Wei Li · Hehe Fan · Yongkang Wong · Yi Yang · Mohan Kankanhalli


Abstract:

Previous efforts using frozen Large Language Models (LLMs) for visual understanding, via image captioning or image-text retrieval tasks, face challenges when dealing with complex multimodal scenarios. In order to enhance the capabilities of Multimodal Large Language Models (MLLM) in comprehending the context of vision and language, we introduce Multimodal Composition Learning (MCL) for the purpose of mapping or aligning the vision and language input.

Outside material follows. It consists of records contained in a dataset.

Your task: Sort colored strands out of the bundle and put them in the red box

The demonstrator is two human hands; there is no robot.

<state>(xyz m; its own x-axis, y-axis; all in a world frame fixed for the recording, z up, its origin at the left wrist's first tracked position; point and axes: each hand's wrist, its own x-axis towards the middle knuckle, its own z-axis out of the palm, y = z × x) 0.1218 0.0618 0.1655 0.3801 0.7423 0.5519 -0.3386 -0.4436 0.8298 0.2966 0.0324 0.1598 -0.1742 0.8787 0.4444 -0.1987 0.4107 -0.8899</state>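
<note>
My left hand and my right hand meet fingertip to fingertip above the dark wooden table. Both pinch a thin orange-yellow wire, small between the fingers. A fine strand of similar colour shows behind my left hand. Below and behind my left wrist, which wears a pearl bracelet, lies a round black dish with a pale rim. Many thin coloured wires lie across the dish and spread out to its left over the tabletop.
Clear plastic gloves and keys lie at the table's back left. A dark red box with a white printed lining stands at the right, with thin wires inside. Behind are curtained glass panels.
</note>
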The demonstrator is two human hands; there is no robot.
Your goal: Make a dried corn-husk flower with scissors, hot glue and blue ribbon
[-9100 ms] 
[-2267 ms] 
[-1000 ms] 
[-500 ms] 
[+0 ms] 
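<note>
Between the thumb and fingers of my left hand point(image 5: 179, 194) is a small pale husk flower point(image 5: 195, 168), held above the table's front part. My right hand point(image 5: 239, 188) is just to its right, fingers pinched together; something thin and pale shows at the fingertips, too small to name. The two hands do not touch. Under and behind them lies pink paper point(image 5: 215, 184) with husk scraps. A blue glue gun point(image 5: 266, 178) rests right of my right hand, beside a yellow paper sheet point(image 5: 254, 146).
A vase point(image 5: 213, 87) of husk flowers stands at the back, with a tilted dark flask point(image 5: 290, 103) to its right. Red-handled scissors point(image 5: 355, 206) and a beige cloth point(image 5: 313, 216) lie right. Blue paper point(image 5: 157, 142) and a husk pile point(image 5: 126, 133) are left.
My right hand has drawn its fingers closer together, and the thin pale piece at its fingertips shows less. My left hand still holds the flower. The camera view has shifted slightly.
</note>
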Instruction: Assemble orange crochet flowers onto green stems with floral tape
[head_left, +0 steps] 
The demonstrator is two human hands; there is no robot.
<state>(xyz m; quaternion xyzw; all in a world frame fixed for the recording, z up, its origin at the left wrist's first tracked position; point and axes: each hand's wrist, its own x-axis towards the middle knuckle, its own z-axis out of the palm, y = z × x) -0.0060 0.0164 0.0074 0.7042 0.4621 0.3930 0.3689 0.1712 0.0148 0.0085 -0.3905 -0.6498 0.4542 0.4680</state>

Inparticular, we introduce two tasks: Multimodal-Context Captioning (MC-Cap) and Multimodal-Context Retrieval (MC-Ret) to guide a frozen LLM in comprehending the vision and language context. These specialized tasks are crafted to improve the LLM’s capacity for efficient processing and utilization of multimodal inputs, thereby enhancing its proficiency in generating more accurate text or visual representations. Extensive experiments on both retrieval tasks (i.e., zero-shotcomposed image retrieval, visual storytelling image retrieval and visual dialog image retrieval) and text generation tasks (i.e., visual question answering) demonstrate the effectiveness of the proposed method. The code will be made publicly accessible.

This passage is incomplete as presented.